The second theory is similar and is known as "the theory of neuroandrogenic evolution (ENA) about male aggression". Testosterone and other androgens have evolved to make masculinisation of the brain to be competitive even to harm the person and others. Thus, individuals with masculinized brains as a result of pre-natal and testosterone adult life and androgens increase their resource capability to survive, attract and copulate as many couples as possible. Brain masculinization is not only mediated by testosterone levels in the adult stage, but also exposure to testosterone in the womb as a fetus. Higher pre-natal testosterone is indicated by a low rate ratio as well as adult testosterone levels increase the risk of offense or aggression among male players in a soccer game.

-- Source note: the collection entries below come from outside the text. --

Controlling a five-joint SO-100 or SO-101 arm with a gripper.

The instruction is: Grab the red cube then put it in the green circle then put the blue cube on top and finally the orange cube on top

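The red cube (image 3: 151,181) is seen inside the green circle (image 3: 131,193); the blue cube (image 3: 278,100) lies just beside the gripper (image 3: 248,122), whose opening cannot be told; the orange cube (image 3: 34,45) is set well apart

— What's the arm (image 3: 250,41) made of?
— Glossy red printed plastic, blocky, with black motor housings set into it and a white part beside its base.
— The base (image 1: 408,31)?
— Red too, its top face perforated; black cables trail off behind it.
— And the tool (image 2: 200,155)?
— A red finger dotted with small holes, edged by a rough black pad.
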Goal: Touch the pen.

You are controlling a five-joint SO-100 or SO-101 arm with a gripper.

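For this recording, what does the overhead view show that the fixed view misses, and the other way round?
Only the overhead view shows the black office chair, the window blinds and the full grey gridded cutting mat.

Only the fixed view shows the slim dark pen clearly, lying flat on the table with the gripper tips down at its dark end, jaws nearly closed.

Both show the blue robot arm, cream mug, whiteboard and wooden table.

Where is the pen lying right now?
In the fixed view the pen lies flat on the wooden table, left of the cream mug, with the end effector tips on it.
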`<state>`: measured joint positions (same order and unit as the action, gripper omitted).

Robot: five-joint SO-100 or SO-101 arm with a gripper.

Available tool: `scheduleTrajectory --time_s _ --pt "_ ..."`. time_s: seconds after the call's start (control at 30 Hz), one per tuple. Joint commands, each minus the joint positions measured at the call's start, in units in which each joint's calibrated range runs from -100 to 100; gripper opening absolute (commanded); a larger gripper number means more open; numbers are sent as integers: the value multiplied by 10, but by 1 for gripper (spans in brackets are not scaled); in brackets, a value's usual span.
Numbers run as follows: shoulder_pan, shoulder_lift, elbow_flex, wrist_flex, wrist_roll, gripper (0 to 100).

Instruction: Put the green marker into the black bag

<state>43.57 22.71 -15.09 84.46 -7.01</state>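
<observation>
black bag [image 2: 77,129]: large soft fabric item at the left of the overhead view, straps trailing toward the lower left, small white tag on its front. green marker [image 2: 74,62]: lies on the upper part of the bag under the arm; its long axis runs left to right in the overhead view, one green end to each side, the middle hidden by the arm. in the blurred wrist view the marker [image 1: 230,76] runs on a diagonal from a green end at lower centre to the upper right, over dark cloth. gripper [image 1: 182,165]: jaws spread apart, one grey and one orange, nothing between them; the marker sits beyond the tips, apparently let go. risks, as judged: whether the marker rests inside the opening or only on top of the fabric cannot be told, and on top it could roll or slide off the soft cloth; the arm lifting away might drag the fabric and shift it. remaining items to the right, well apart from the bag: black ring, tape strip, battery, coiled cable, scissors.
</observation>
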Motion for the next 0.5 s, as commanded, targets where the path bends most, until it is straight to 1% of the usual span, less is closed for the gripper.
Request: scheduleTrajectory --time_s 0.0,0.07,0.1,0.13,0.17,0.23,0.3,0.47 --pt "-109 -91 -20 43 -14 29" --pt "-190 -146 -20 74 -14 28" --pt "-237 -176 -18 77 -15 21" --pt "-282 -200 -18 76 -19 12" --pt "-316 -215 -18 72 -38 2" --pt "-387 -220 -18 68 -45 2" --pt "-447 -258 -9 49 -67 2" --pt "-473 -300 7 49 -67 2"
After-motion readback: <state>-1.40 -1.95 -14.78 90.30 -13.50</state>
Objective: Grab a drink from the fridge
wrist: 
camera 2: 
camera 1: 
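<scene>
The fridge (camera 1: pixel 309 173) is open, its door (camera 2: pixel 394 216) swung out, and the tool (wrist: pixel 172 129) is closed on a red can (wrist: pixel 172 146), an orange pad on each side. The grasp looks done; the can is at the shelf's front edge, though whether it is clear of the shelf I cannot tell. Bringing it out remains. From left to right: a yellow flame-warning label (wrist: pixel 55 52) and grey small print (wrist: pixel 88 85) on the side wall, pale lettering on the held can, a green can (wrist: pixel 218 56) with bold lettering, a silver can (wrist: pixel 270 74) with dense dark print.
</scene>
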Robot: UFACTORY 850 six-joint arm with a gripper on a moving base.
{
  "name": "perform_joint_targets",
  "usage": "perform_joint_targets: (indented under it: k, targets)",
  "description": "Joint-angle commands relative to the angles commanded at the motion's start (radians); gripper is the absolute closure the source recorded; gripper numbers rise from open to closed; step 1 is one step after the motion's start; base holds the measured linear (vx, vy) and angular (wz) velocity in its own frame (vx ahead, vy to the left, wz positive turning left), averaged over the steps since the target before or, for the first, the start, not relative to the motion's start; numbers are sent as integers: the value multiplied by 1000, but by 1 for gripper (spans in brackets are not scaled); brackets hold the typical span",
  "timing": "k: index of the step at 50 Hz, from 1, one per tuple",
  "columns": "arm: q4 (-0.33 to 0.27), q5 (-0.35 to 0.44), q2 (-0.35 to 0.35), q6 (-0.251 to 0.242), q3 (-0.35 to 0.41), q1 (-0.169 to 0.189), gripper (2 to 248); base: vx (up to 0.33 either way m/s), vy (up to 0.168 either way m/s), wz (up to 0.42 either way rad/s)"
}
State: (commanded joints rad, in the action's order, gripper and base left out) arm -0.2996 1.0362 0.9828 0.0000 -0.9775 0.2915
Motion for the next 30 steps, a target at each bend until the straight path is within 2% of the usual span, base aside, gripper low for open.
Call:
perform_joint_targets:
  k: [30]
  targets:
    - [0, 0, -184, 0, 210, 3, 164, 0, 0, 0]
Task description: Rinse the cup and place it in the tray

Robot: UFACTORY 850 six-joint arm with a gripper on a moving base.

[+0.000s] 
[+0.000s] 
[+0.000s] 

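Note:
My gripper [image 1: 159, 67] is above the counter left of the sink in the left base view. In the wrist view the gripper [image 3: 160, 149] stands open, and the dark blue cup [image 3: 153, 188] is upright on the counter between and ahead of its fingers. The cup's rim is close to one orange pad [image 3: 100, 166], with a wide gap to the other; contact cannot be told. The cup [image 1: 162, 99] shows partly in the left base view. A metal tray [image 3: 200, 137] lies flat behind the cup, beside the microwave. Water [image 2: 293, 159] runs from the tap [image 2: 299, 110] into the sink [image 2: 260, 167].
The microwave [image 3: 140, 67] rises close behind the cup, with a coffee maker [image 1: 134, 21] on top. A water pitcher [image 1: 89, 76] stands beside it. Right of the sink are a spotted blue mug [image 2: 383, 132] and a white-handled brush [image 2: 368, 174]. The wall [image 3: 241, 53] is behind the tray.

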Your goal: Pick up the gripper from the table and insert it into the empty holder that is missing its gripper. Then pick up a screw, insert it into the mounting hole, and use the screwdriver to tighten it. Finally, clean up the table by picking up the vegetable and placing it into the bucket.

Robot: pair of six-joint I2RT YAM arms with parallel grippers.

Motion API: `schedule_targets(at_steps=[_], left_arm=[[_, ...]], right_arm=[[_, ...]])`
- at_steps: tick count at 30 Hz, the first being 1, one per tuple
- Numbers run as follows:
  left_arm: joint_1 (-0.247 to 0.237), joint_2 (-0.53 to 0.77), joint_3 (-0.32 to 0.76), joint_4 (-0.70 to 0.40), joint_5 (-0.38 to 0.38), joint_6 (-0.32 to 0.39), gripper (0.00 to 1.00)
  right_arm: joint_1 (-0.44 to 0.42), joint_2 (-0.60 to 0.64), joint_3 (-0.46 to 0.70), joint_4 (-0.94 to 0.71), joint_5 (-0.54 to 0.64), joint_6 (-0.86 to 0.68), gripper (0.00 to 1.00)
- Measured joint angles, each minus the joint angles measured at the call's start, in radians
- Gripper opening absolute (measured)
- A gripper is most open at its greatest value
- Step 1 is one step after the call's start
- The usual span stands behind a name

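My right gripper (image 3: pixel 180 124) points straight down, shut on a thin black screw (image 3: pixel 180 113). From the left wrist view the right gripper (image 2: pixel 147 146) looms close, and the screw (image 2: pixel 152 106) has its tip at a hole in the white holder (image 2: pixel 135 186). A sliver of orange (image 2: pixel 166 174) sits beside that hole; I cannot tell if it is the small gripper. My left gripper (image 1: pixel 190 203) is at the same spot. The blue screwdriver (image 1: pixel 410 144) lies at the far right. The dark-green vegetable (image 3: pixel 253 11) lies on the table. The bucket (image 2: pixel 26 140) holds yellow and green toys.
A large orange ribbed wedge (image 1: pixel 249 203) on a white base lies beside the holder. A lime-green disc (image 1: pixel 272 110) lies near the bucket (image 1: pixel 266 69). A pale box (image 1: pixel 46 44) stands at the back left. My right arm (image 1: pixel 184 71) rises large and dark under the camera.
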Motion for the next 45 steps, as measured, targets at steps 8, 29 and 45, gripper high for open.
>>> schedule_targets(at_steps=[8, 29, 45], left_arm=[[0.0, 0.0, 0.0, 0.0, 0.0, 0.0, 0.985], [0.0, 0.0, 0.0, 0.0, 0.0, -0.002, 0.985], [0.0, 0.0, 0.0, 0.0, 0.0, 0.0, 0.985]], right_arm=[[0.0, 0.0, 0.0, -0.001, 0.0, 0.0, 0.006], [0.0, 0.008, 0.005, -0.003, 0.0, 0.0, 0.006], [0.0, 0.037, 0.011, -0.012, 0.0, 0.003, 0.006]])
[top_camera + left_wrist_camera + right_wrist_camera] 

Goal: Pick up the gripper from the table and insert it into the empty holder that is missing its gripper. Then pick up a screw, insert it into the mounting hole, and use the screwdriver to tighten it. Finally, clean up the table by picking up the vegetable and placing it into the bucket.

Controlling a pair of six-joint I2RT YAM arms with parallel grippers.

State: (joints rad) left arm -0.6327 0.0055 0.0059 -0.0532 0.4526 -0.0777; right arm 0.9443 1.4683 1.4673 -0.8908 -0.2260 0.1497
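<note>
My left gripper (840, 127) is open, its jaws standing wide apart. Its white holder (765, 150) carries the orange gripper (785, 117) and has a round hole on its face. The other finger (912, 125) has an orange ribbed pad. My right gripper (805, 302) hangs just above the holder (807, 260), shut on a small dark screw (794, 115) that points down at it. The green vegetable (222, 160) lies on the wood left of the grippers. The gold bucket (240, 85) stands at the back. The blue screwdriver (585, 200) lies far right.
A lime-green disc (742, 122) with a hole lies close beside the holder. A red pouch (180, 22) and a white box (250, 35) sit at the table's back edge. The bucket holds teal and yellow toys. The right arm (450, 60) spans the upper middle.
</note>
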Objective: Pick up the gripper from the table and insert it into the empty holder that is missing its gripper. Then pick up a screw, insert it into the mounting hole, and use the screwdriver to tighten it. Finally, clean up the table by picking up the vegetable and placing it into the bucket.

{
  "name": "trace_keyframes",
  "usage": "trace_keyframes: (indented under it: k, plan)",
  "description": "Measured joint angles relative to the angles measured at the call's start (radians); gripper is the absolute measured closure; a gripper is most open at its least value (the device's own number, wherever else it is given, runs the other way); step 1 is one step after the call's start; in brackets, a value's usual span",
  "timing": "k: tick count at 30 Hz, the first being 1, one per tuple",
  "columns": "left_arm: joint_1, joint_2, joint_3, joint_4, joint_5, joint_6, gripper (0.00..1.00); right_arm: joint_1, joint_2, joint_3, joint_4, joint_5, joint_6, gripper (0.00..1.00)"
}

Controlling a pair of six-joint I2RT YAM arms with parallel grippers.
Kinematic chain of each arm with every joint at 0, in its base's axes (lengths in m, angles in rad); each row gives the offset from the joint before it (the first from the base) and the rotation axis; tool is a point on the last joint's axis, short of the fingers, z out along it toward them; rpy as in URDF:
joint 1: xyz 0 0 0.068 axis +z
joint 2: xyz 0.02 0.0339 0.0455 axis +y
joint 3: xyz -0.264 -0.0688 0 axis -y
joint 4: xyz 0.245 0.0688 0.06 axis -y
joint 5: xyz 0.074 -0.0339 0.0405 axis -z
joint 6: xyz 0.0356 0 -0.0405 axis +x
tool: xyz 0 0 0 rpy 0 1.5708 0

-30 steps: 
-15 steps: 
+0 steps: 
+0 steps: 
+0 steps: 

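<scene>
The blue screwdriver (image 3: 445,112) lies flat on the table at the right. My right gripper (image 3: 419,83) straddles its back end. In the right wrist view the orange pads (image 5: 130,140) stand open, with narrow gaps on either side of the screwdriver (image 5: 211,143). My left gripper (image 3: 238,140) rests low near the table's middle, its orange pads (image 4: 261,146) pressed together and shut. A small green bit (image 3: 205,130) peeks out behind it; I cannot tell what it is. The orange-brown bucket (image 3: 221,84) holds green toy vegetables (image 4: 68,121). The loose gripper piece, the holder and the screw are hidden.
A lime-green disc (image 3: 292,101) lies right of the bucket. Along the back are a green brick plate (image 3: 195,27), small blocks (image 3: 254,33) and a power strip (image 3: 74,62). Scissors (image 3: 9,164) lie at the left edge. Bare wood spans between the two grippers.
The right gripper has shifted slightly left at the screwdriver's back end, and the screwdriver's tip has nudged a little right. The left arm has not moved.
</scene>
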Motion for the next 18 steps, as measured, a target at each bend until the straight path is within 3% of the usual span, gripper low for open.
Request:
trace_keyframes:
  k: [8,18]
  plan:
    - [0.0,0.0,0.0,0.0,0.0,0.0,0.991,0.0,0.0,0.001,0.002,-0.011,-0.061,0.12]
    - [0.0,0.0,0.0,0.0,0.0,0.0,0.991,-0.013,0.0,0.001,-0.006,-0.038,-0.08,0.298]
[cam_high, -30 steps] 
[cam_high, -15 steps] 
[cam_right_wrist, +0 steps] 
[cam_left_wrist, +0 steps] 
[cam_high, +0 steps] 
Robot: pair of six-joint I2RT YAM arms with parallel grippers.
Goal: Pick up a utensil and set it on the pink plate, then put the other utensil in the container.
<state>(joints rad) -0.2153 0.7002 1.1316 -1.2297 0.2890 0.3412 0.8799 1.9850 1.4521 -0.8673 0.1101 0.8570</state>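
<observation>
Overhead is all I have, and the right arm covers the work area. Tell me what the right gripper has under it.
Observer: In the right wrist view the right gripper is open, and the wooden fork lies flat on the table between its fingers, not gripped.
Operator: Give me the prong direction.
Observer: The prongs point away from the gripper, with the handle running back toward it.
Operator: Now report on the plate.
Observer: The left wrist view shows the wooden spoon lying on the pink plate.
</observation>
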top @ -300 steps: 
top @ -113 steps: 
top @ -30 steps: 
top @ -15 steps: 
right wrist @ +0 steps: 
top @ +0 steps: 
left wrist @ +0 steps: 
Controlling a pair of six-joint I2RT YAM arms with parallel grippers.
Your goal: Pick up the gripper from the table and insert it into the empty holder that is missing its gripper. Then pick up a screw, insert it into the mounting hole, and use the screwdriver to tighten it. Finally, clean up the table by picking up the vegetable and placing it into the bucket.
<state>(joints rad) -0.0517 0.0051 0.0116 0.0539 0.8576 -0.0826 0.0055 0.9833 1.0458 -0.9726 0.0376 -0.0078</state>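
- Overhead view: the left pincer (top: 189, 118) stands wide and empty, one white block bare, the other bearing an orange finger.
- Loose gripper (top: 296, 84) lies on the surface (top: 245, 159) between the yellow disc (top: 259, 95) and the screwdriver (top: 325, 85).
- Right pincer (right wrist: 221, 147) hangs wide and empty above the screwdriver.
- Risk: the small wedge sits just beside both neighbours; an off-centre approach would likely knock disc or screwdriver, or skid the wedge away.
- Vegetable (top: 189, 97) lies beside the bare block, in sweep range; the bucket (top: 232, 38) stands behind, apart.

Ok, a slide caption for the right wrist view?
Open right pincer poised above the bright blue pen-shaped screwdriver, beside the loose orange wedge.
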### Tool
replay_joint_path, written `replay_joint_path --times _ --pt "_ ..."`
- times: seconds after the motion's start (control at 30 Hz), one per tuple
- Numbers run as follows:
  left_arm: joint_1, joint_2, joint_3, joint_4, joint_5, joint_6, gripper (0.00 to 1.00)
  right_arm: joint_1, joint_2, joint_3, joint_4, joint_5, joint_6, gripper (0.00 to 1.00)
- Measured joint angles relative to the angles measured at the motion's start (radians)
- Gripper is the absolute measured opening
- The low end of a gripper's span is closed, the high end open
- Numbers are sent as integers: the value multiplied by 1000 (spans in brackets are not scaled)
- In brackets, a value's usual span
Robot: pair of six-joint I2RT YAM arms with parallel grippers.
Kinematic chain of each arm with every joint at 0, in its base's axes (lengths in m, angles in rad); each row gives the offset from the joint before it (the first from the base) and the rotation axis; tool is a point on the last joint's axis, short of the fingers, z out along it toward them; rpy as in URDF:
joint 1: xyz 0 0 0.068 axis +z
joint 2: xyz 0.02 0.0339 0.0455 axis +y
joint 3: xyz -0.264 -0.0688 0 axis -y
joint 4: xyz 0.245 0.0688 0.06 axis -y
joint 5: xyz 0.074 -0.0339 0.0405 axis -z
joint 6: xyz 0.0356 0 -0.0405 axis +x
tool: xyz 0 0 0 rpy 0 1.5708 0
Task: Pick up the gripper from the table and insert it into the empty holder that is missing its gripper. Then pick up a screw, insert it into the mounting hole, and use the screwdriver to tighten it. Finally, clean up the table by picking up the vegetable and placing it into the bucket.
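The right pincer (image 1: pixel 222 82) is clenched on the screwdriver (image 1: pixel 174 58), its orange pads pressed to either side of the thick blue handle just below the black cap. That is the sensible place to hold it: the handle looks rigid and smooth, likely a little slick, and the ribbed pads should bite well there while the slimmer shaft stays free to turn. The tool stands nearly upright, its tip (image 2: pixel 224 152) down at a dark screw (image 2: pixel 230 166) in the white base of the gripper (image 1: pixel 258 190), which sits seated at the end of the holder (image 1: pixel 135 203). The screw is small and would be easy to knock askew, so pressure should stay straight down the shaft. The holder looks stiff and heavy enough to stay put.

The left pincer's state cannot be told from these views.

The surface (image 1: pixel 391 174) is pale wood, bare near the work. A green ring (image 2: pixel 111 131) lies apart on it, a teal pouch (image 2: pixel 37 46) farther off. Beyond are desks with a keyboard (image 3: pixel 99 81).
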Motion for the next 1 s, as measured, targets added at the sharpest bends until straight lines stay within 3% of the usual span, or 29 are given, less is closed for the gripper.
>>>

The study also found higher pre-natal testosterone or a lower digit ratio to correlate with higher aggression in men.
An increase in testosterone levels during a competition predicts aggression in men but not in women. Subjects who interacted with hand guns and experimental games showed increased testosterone and aggression. Natural selection may have developed men to be more sensitive to competitive challenges situations and the status and role of interaction of testosterone is an essential ingredient for aggressive behavior in this situation. Testosterone produces aggression by activating the subcortical area of ​​the brain, which can also be inhibited or suppressed by social norms or family situations while still manifesting in various intensities and ways through thoughts, anger, verbal aggression, competition, domination and physical violence. Testosterone mediates interest in cruel and abusive gestures in men by promoting a broader view of violent stimuli. Characteristics of the structural brain of specific testosterone can predict aggressive behavior in individuals.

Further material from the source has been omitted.